As you can see, there are various questions we could use, and no two authors completely agree. So then, I feel as though I am at liberty to draw from what I perceive to be the best of each of the aforementioned, combining and rewording as needed, in order to create a comprehensive list of seven questions that every worldview must answer (each one followed by a couple or three clarifying questions). They are:

  1. What is real?
    What is the nature of prime reality?
    What is ultimately real?
    What is God like?

  2. What is good?
    What is good and how do we know?
    What does it mean to sin or contravene the standard of goodness?
    What is beauty?

  3. What is true?
    What is truth and how do we come to know it?
    Is truth universal or subjective?

  4. What is man?
    What does it mean to be human?
    What’s wrong with humanity?
    How do we fix what’s wrong with us?

  5. What is the meaning?
    Is there a point to all this?
    Does God have a purpose and how do we discover it?

  6. What is our destiny?
    Where are all things headed?
    Will justice finally prevail?
    Is history more like a Greek comedy or a tragedy?

  7. Who is Jesus?
    Is Jesus merely a man, a created, divine being, or God?
    What did Jesus claim about himself and are those claims true?

How to Answer the Seven Questions

I contend that every Christian ought to be able to articulate at least a modest response to each one of those seven questions, and to do so in accordance with what the whole Bible teaches. I am not going to answer them right now. However, I want to leave you with two things to think about.

First of all, as Christians our final authority is holy Scripture. This means that our worldview thinking must progress in a biblical loop. It has to begin with a biblical foundation, progressing outward into the world (all the while maintaining biblical categories and filtering our observations and reasoning through Scripture), and culminate back upon the Bible, as we test our conclusions by what the Bible says.

In order to think in this robustly biblical way, it is necessary to know Scripture thoroughly. We have to be committed to studying what the Bible says about life’s most important subjects and to submitting our reasoning to God’s own reasoning, revealed in the Bible.
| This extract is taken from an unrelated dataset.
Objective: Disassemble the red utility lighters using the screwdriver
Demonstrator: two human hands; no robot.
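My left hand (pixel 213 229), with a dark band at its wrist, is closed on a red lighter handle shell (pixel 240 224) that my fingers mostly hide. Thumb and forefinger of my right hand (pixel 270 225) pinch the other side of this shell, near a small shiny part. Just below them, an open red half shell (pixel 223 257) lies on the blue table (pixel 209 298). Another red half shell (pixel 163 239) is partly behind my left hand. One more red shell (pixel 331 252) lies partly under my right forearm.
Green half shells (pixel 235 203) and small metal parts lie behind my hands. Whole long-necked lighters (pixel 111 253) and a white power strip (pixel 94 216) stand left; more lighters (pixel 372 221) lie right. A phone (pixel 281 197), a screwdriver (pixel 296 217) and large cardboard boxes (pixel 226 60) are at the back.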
A fantastic website to help you learn what the Bible says about any given subject is the Bible verse aggregator, OpenBible. Go there, type in the subject you want to research, and it will pull up a list of all the verses that people say are relevant to that subject.

The second thing to think about is this: maybe it is time to pursue training in this area for you or your congregation. If you are leaning in that direction, there are many solid ministries who can help you and your church think biblically and develop Biblical Worldview Competency.

Humbly, the Think Institute is one such ministry. We are here to equip believers with knowledge, encourage believers to share and defend their faith, and engage believers together in meaningful conversation. Contact me if you would like to know more about partnering with the Think Institute or would like access to any of Cru Church Movement’s vast library of resources. To come to one of our trainings in your area, keep an eye on the Get Engaged section of this website.

You might not be fully confident to articulate the biblical worldview today, and you might not get all the way there tomorrow. However, by learning a little more about what the Bible says about the seven most important questions of life, you can strengthen your Biblical Worldview Competency and become that much more prepared to make disciples for Jesus Christ.